=== Prompt ===
All of the data should be copied exactly, with the pictures left out.

═════ Data provided ═════

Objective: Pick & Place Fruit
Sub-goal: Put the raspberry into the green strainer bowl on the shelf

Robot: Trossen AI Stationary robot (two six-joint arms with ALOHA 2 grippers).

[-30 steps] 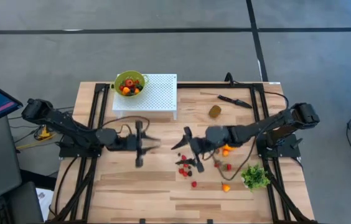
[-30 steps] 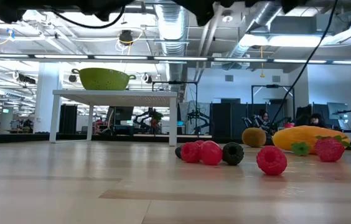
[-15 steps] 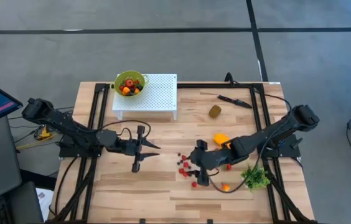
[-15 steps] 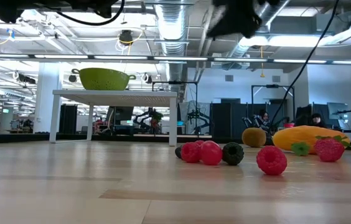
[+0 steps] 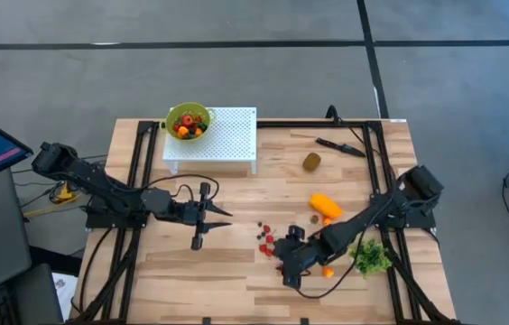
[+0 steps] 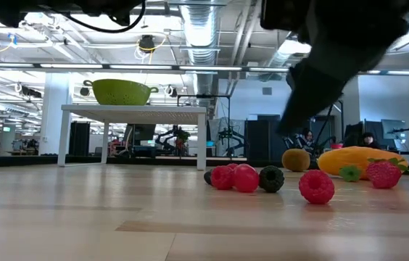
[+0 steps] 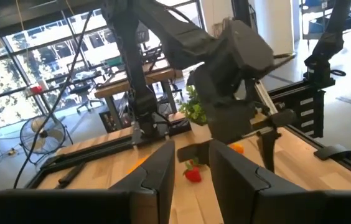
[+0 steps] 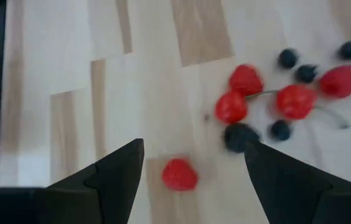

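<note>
Your right claw [image 5: 289, 271] hangs low over the wooden tabletop [image 5: 227, 271] at the near edge of the scattered berries [image 5: 268, 244], its fingers spread wide with nothing between them; in the right wrist view a single red berry [image 8: 178, 173] lies on the wood in the gap between the two fingers, and a cluster of red and dark berries [image 8: 269, 109] sits just beyond it. Your left claw [image 5: 198, 224] waits over the left half of the tabletop, well apart from the fruit, its fingers drawn close together with a narrow gap and gripping nothing. The elongated orange fruit [image 5: 324, 205] lies near the right arm, and a small orange piece [image 5: 328, 271] rests beside the green leafy bunch [image 5: 371, 257]. The brownish kiwi-like oval [image 5: 312, 162] sits farther back, near the black knife [image 5: 339, 145]. At the back left, a green colander [image 5: 189, 120] already holding several red and orange pieces stands on the corner of a white perforated stand [image 5: 223, 137]. From the low view, red berries [image 6: 235, 177] and a dark one [image 6: 271, 178] lie in a row on the wood.
</note>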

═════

=== Answer to this problem ===
Objective: Pick & Place Fruit
Sub-goal: Put the raspberry into the green strainer bowl on the shelf

Robot: Trossen AI Stationary robot (two six-joint arms with ALOHA 2 grippers).

[-30 steps] 
[-30 steps] 
[-15 steps] 
[-15 steps] 
[+0 steps] 
[+0 steps] 
[+0 steps] 
[+0 steps] 

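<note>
Your right claw [image 5: 289, 271] hangs low over the wooden tabletop [image 5: 227, 271] at the near edge of the scattered berries [image 5: 268, 244], its fingers spread wide with nothing between them; in the right wrist view a single red berry [image 8: 178, 173] lies on the wood in the gap between the two fingers, and a cluster of red and dark berries [image 8: 269, 109] sits just beyond it. Your left claw [image 5: 198, 224] waits over the left half of the tabletop, well apart from the fruit, its fingers drawn close together with a narrow gap and gripping nothing. The elongated orange fruit [image 5: 324, 205] lies near the right arm, and a small orange piece [image 5: 328, 271] rests beside the green leafy bunch [image 5: 371, 257]. The brownish kiwi-like oval [image 5: 312, 162] sits farther back, near the black knife [image 5: 339, 145]. At the back left, a green colander [image 5: 189, 120] already holding several red and orange pieces stands on the corner of a white perforated stand [image 5: 223, 137]. From the low view, red berries [image 6: 235, 177] and a dark one [image 6: 271, 178] lie in a row on the wood.
</note>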

The response to the exercise has been completed.